Thirty newborn babies and their mothers might have been exposed to measles after someone with a measles rash walked onto the maternity ward of Abbotsford hospital on Thursday, officials with the Fraser Health Authority say.

Newborns are too young to be vaccinated against the disease, which is airborne and highly contagious, said Fraser Health’s chief medical health officer Paul Van Buynder.

Measles vaccine facts

  • The measles vaccine is combined with the mumps and rubella (German measles) vaccines, so a person can receive protection from three diseases with one shot.
  • The measles, mumps and rubella (MMR) vaccine is provided for free as part of the routine immunization schedule in British Columbia.
  • The MMR vaccine is given to children as a series of two doses at age 12 months and at four to six years of age.
  • The vaccine is also provided for free to women of child-bearing age who are not immune to rubella and older children and adults born after 1956 who have not been immunized.
  • About 75 per cent of children in B.C. receive both doses of the MMR vaccine by their second birthday.

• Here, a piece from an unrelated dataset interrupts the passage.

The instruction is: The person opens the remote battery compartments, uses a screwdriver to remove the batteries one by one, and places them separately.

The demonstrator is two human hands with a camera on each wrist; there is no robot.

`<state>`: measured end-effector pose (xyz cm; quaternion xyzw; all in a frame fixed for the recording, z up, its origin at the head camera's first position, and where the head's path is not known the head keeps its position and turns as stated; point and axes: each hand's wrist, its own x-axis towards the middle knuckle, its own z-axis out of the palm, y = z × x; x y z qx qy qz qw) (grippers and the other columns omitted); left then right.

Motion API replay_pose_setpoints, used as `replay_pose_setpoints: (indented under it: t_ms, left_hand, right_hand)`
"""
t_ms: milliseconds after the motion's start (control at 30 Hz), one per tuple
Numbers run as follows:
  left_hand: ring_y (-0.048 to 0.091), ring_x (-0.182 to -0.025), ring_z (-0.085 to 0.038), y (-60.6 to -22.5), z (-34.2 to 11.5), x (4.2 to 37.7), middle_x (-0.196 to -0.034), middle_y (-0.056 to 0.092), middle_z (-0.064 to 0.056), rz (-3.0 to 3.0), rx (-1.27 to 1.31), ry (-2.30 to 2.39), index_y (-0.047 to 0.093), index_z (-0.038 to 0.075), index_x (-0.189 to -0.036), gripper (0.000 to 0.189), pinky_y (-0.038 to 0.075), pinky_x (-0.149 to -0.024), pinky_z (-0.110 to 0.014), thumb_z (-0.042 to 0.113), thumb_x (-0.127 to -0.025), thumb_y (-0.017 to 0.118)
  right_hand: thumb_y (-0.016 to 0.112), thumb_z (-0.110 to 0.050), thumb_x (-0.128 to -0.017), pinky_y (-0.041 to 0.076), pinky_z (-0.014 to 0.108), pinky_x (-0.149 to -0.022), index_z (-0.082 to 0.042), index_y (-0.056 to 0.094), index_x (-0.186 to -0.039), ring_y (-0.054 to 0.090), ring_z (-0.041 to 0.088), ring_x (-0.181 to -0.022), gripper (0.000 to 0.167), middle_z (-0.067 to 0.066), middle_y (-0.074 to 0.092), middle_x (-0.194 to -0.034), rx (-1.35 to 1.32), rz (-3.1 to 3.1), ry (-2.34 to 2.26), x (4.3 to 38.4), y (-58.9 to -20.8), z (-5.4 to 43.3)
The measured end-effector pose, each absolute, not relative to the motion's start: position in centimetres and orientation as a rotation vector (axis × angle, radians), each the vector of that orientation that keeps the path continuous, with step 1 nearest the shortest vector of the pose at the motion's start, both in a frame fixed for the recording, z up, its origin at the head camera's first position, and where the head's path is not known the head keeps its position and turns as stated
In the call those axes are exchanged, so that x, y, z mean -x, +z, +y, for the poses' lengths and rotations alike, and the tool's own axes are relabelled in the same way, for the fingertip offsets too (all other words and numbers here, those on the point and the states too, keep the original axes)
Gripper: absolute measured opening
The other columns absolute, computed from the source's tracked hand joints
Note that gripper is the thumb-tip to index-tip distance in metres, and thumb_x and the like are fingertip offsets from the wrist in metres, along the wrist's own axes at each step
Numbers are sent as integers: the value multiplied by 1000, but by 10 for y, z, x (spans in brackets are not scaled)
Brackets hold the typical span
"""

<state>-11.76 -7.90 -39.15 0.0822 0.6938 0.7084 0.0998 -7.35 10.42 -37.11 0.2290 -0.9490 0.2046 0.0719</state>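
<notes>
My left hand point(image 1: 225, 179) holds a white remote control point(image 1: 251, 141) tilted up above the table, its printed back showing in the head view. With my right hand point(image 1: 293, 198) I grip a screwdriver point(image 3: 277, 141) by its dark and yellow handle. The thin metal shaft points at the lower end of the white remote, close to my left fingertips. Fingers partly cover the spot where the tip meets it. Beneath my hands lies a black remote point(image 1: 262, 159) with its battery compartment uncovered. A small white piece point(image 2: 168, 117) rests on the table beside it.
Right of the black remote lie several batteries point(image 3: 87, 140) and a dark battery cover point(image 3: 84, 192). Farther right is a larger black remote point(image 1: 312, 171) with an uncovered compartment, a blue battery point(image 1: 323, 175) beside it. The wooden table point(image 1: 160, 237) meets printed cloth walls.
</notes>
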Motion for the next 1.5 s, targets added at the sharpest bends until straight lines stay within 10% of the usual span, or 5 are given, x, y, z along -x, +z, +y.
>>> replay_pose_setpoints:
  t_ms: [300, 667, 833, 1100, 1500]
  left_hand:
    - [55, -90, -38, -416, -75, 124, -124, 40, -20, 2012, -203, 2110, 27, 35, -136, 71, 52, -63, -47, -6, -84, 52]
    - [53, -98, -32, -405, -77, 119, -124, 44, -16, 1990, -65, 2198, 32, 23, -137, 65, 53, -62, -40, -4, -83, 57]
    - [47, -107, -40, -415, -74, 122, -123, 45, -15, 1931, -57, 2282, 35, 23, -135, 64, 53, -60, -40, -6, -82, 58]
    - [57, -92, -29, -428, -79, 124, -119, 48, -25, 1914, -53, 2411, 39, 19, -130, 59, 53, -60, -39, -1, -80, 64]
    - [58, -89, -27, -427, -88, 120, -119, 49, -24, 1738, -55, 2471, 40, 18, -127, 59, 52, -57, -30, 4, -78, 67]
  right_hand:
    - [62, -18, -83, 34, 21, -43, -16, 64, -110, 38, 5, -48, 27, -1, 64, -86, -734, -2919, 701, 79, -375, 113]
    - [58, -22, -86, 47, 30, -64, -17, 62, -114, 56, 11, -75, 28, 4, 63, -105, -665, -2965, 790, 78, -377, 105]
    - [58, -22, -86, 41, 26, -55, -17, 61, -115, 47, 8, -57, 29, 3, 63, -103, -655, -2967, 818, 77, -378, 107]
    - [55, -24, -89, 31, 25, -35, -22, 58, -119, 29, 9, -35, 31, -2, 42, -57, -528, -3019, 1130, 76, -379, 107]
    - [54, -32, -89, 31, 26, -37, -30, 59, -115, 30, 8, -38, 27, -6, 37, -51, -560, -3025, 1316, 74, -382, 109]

(Source: B.C. Centre for Disease Control)

The illness is extremely dangerous, and in one in 3,000 cases, it can be fatal.

Fraser Health is warning people in Abbotsford to get vaccinated against measles, adding that in some areas nearby , vaccination rates are close to zero.

"There are groups in Fraser East who don't believe in immunization and that they are likely to share this disease, given the likelihood that they will get measles at this moment," Van Buynder said. 

"If you get sick in the next few weeks, please don't visit our hospitals or out areas where there are large groups of vulnerable people at risk," he added.

The symptoms of measles include fever, cough, runny nose, and watery inflamed eyes, and small red spots with white or bluish white centers in the mouth.

Then a dusky red, blotchy rash begins on the face and spreads all over the body on the third to seventh day of illness, lasting for four to seven days. Anyone with symptoms should see a doctor.

According to the B.C. Centre for Disease Control the last significant measles outbreak occurred in 2010 in British Columbia when 82 case were confirmed after the Winter Olympic Games held in Vancouver.

That was the largest measles outbreak in B.C. since 1997 when 247 cases were reported.